• _WHAT THE EXERCISE ASKS_
Retype each line of the listing below, from the first through the one holding "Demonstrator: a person", with no other lines.

-- GIVEN INFORMATION follows --

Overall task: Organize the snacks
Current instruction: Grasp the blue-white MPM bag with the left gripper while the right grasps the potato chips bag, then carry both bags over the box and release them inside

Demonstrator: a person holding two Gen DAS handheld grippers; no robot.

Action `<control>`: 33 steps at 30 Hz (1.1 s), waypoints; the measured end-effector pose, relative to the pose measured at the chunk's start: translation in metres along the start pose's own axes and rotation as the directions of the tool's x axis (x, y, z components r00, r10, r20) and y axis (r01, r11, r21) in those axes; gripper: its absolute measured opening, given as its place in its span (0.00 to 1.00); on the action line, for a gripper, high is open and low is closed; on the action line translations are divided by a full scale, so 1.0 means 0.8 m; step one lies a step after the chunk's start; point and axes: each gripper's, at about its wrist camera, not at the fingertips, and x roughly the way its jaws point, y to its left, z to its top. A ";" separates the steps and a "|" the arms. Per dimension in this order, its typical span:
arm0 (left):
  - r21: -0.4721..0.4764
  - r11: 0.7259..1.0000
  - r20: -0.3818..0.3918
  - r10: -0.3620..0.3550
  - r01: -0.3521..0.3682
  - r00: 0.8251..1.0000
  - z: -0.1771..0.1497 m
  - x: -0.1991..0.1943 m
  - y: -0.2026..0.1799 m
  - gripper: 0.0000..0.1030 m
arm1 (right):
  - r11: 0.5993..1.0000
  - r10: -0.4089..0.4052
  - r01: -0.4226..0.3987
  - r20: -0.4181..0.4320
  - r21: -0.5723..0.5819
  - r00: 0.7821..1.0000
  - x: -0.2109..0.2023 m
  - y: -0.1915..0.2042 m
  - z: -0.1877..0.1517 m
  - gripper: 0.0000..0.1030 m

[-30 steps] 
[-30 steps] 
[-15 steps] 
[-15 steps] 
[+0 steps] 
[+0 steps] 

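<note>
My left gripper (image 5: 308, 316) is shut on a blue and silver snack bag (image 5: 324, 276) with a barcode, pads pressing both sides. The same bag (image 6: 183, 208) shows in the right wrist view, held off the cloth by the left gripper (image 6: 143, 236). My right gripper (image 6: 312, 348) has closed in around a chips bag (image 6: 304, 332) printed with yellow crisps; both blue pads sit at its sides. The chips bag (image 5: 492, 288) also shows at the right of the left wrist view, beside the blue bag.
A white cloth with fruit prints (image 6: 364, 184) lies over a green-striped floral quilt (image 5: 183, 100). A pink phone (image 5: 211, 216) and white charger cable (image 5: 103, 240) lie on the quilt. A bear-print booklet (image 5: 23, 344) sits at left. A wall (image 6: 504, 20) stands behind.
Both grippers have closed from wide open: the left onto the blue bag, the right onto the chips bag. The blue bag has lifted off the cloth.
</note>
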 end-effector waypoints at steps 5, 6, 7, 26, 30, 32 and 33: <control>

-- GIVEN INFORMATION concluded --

• _EXERCISE SOLUTION_
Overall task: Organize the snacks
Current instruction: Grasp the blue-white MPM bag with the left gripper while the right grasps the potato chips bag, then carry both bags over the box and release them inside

Demonstrator: a person holding two Gen DAS handheld grippers; no robot.

There's no more to the output.